A federal court sitting in diversity applies the choice of law rules of the forum state. See In re Coudert Bros. LLP, 673 F.3d 180, 186 (2d Cir. 2012) (citing Klaxon Co. v. Stentor Elec. Mfg. Co., 313 U.S. 487, 496, 61 S.Ct. 1020, 85 L.Ed. 1477 (1941)). Thus, New York choice-of-law principles apply here.


The SAC does not allege that Plaintiff owns the copyrights to the footage of the Soul Train television programs contained in the DVD sets. Plaintiff therefore does not -- and presumably cannot -- challenge Defendants' rights in the footage. Instead, the SAC raises right of publicity and right of privacy claims under state law and a claim under the Lanham Act. For the following reasons, each of these claims fails.

I. Right of Publicity Claims

A. Claim Under New York Law

Plaintiff's right of publicity claim under New York law fails on choice-of-law grounds.

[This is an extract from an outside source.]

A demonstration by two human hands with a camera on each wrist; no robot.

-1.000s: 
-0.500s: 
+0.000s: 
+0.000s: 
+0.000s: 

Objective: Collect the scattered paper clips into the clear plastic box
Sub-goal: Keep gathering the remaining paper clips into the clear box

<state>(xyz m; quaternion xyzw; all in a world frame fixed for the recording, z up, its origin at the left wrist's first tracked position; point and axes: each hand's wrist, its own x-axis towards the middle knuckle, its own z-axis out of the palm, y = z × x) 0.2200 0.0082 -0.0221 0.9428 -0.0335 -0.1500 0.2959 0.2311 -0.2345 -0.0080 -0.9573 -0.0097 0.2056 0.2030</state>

As Plaintiff may allege right of publicity claims only under Illinois law, Plaintiff's claim under New York law must be dismissed.

The New York Court of Appeals has made clear that New York courts must apply the law of the Plaintiff's domicile to right of publicity claims. See S.E. Bank, N.A. v. Lawrence, 66 N.Y.2d 910, 912, 489 N.E.2d 744, 498 N.Y.S.2d 775 (1985) (holding that " questions concerning personal property rights are to be determined by reference to the substantive law of the [claimant]'s domicile" and " rights of publicity constitute personality" ); accord Rogers v. Grimaldi, 875 F.2d 994, 1002 (2d Cir. 1989).

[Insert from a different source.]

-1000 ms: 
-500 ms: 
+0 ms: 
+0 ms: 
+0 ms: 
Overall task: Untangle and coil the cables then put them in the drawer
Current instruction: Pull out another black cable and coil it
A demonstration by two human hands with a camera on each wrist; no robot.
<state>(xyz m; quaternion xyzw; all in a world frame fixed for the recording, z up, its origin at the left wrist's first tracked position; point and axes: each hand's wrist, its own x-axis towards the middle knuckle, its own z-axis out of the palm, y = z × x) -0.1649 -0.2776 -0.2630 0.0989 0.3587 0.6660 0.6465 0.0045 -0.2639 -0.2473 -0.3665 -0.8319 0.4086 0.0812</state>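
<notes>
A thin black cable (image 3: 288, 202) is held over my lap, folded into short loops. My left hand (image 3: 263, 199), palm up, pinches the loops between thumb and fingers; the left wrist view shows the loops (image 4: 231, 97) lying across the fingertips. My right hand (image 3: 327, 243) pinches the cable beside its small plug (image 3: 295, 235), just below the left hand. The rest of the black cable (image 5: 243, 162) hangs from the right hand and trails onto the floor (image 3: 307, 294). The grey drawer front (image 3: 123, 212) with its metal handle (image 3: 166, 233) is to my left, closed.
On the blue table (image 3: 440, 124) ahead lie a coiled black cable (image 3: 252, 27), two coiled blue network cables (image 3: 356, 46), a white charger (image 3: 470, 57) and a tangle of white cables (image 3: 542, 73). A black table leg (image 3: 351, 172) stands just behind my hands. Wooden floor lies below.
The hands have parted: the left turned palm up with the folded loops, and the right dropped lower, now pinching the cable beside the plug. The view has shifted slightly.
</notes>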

Plaintiff here is an Illinois domiciliary and " concedes that Illinois law . . . may be properly applied to his claim." Accordingly, Plaintiff's right of publicity claim under New York State law is dismissed.

B. Claim Under Illinois Law

Plaintiff's right of publicity claim under Illinois law is also dismissed. The DVD sets and promotional materials in question here are clearly exempt from Illinois' right of publicity statute.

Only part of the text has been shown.